/Top_Down_Greedy_Anonymization

Top_Down_Greedy_Anonymization is a Top-down greedy algorithm data anonymization algorithm for relational dataset, proposed by Jian Xu in his papers.

Primary LanguagePythonMIT LicenseMIT

Top_Down_Greedy_Anonymization

Top_Down_Greedy_Anonymization is a Top-down greedy data anonymization algorithm for relational dataset, proposed by Jian Xu in his papers[1]. The author showed that Top_Down_Greedy_Anonymization can preserve more data utility than Mondrian[2]. The key idea of Top_Down_Greedy_Anonymization is binary split and balance (merge sub-groups or move some records from larger group to smaller group). So it need more running time than Mondrian.

This repository is an open source python implementation for Top_Down_Greedy_Anonymization. I release this algorithm in python for further study.

Motivation

Researches on data privacy have lasted for more than ten years, lots of great papers have been published. However, only a few open source projects are available on Internet [3-4], most open source projects are using algorithms proposed before 2004! Fewer projects have been used in real life. Worse more, most people even don't hear about it. Such a tragedy!

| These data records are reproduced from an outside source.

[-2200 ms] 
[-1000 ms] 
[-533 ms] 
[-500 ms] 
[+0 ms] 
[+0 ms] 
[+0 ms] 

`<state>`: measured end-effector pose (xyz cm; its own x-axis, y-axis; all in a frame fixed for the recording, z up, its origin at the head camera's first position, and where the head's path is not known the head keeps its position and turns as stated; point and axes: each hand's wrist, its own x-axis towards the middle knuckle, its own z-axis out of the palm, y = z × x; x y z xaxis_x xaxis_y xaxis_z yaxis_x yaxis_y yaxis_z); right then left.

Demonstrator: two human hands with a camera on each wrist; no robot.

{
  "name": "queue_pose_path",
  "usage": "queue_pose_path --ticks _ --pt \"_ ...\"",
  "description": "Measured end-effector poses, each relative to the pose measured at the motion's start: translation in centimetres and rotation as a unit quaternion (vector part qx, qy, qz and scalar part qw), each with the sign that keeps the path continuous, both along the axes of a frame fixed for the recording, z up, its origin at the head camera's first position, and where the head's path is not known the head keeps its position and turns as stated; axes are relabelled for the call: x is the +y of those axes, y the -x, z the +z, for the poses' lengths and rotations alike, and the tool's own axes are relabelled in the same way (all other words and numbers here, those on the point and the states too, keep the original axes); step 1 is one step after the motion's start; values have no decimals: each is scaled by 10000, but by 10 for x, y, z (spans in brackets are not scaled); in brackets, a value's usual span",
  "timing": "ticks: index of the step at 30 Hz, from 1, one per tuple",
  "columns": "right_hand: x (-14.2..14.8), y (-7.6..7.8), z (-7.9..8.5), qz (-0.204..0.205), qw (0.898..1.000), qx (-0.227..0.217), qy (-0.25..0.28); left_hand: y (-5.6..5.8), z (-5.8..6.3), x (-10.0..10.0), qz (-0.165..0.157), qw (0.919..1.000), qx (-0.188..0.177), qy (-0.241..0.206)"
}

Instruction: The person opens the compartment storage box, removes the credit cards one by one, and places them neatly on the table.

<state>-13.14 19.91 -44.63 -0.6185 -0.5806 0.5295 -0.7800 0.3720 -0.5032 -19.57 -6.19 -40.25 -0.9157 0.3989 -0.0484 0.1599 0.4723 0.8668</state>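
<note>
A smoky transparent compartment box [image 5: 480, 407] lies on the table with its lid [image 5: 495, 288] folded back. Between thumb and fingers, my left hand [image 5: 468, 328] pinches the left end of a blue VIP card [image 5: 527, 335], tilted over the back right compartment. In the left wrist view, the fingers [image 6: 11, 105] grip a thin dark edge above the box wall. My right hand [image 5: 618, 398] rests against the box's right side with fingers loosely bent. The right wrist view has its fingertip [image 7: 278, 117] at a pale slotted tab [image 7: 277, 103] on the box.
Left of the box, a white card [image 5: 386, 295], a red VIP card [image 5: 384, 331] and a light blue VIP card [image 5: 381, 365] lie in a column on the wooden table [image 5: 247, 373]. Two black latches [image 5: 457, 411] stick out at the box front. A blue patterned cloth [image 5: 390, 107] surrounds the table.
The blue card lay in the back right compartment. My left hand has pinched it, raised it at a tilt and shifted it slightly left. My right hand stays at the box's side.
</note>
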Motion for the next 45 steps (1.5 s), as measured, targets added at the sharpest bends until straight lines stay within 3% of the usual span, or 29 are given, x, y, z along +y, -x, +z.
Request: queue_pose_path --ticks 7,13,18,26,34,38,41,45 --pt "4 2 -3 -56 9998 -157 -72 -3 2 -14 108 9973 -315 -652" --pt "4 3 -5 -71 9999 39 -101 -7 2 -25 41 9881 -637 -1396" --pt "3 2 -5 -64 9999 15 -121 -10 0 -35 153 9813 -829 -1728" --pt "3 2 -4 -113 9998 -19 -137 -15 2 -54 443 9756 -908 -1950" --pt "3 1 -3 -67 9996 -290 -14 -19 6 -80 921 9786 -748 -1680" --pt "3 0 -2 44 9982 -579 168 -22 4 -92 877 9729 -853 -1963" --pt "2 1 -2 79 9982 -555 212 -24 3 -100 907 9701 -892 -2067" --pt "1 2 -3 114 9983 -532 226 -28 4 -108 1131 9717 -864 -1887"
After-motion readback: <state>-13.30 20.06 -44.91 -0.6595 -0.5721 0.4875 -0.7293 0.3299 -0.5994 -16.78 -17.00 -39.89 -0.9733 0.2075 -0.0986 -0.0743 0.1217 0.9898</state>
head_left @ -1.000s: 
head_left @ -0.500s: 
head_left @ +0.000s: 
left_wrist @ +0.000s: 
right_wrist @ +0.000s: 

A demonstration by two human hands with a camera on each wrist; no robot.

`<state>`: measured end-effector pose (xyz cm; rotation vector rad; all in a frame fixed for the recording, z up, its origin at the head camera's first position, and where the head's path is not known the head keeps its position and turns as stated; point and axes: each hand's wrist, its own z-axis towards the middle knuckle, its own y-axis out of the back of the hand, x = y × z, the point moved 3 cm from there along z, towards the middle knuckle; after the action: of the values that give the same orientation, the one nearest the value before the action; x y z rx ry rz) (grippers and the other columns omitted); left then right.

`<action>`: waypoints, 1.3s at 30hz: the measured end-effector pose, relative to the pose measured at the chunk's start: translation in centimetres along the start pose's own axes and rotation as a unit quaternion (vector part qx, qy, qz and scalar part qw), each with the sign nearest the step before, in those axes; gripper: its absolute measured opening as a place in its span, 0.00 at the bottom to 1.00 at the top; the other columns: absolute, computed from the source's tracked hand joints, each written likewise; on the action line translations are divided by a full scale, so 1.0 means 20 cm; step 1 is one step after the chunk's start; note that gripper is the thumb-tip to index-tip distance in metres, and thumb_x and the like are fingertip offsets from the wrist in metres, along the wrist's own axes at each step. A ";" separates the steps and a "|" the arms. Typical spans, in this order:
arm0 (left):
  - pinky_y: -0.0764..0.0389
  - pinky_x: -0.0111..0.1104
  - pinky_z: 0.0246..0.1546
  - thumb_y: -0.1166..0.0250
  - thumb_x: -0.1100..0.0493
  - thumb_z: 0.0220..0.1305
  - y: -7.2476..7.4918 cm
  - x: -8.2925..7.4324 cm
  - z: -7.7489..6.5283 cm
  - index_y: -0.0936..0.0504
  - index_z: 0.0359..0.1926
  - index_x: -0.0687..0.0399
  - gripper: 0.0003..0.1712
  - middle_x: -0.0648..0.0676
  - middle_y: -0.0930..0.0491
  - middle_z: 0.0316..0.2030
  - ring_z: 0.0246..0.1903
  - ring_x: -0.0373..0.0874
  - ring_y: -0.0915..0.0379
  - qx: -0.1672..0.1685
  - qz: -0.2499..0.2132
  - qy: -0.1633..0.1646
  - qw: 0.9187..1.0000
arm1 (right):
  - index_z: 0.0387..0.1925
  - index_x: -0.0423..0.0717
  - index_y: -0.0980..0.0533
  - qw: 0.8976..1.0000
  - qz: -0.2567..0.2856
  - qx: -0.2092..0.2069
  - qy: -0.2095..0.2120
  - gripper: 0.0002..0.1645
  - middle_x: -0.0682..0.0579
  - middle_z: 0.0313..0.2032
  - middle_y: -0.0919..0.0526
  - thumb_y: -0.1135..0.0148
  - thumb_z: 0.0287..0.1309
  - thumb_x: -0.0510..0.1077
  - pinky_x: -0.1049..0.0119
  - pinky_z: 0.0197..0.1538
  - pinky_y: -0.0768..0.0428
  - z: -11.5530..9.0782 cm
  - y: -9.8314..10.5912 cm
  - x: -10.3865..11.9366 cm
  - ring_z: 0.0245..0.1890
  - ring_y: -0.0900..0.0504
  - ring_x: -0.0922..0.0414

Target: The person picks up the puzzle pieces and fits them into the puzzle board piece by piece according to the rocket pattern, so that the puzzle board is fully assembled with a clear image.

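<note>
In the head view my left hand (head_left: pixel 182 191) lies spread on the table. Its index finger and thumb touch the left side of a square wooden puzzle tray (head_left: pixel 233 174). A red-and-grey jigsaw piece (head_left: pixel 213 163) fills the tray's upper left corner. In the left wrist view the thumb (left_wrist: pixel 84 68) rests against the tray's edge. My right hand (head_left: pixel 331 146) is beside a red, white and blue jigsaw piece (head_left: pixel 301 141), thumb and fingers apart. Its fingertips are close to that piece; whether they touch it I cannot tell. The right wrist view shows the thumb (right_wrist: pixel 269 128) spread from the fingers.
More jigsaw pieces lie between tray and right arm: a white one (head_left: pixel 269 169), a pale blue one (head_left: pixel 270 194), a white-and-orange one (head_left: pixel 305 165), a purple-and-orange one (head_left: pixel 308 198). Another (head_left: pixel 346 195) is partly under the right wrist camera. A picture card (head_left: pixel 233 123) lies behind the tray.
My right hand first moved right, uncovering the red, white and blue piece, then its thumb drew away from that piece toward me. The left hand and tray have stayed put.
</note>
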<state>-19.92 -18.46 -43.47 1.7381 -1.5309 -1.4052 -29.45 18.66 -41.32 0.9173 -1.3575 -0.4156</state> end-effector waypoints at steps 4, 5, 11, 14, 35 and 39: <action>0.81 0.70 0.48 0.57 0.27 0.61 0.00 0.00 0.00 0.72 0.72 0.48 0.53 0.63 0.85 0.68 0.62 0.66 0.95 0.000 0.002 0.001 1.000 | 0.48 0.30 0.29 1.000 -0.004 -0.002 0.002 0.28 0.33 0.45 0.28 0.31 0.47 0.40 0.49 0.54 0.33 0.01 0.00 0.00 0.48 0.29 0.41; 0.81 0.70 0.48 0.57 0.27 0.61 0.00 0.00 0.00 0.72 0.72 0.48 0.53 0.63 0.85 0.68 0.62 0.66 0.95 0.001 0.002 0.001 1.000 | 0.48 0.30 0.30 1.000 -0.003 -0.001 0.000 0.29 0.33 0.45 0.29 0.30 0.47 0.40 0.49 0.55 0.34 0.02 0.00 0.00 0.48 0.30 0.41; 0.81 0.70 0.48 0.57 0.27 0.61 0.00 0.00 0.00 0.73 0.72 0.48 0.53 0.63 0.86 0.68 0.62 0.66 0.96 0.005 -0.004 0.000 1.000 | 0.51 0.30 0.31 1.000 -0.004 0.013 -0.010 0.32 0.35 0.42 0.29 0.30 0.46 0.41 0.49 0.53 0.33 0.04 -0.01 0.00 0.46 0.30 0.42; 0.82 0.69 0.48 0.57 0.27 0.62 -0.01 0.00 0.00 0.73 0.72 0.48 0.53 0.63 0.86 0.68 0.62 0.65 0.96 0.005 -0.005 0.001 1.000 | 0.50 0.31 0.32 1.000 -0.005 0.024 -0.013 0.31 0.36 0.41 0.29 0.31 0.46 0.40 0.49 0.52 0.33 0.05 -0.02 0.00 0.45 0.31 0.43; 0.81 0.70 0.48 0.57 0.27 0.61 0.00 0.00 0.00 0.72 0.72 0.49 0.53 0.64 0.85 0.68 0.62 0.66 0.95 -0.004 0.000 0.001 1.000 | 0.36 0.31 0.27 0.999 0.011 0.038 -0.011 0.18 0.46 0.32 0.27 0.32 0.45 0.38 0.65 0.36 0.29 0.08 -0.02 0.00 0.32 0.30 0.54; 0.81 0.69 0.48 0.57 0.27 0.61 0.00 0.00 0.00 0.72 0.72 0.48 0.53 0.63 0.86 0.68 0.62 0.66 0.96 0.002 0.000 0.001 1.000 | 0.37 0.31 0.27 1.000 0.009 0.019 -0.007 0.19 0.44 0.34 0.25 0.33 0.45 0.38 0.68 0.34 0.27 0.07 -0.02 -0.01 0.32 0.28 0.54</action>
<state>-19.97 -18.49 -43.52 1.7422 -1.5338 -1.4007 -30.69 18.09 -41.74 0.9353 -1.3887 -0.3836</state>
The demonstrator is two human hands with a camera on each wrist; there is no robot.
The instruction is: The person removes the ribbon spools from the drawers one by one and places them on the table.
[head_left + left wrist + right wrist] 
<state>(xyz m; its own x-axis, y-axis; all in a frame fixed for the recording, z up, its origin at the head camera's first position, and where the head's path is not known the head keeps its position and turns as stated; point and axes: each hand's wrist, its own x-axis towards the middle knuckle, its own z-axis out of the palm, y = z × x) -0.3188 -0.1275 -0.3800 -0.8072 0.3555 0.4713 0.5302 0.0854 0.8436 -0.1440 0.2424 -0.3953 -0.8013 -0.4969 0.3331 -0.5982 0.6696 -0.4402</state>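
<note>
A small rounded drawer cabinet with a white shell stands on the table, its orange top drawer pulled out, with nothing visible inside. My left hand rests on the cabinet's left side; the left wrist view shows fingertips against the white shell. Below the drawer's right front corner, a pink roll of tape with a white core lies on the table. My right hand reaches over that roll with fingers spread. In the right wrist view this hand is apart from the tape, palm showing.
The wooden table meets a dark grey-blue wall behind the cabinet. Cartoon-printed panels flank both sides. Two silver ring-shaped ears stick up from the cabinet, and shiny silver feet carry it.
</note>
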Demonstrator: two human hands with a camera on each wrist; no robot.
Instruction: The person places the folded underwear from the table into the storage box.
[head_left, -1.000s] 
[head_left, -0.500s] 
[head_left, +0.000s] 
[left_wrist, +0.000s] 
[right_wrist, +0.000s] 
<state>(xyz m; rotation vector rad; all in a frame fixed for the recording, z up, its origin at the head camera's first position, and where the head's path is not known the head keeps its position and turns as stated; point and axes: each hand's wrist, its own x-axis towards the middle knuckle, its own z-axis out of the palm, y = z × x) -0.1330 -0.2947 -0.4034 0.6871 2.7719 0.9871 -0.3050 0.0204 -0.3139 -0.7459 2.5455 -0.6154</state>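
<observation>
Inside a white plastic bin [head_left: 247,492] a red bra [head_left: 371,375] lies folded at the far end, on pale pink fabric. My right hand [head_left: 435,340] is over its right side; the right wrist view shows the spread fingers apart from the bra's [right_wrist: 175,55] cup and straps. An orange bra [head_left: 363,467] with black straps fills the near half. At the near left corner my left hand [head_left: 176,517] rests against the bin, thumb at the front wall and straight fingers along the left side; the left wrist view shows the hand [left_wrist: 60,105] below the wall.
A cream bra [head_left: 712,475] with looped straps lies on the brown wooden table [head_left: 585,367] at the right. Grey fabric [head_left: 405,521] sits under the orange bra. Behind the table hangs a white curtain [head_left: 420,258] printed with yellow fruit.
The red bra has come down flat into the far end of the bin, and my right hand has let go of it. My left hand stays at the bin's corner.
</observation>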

I decided to make some effort. Hoping these open source repositories can help researchers and developers on data privacy (privacy preserving data publishing).

Attention

I used both adult and INFORMS dataset in this implementation. For clarification, we transform NCP to percentage, making the NCP (information loss) more meaningful (NCP=2000 v.s. NCP=20%, the former one is sensitive to size of dataset, the latter one is suit for any dataset). This NCP percentage (also called GCP[5]) is computed by dividing NCP value with the number of values in dataset (the number of values can be treated as losing all information).

Usage:

My Implementation is based on Python 2.7 (not Python 3.0). Please make sure your Python environment is correctly installed. You can run Mondrian in following steps:

  1. Download (or clone) the whole project.

  2. Run "anonymized.py" in root dir with CLI.

    run Top_Down_Greedy_Anonymization with default K(K=10)

    python anonymizer.py

    run Top_Down_Greedy_Anonymization with K=20

    python anonymized.py 20

For more information:

[1] J. Xu, W. Wang, J. Pei, X. Wang, B. Shi, A. W.-C. Fu. Utility-based anonymization using local recoding. Proceedings of the 12th ACM SIGKDD international conference on Knowledge discovery and data mining, ACM, 2006, 785-790

[2] LeFevre, Kristen, David J. DeWitt, and Raghu Ramakrishnan. Mondrian multidimensional k-anonymity. Data Engineering, 2006. ICDE'06. Proceedings of the 22nd International Conference on. IEEE, 2006.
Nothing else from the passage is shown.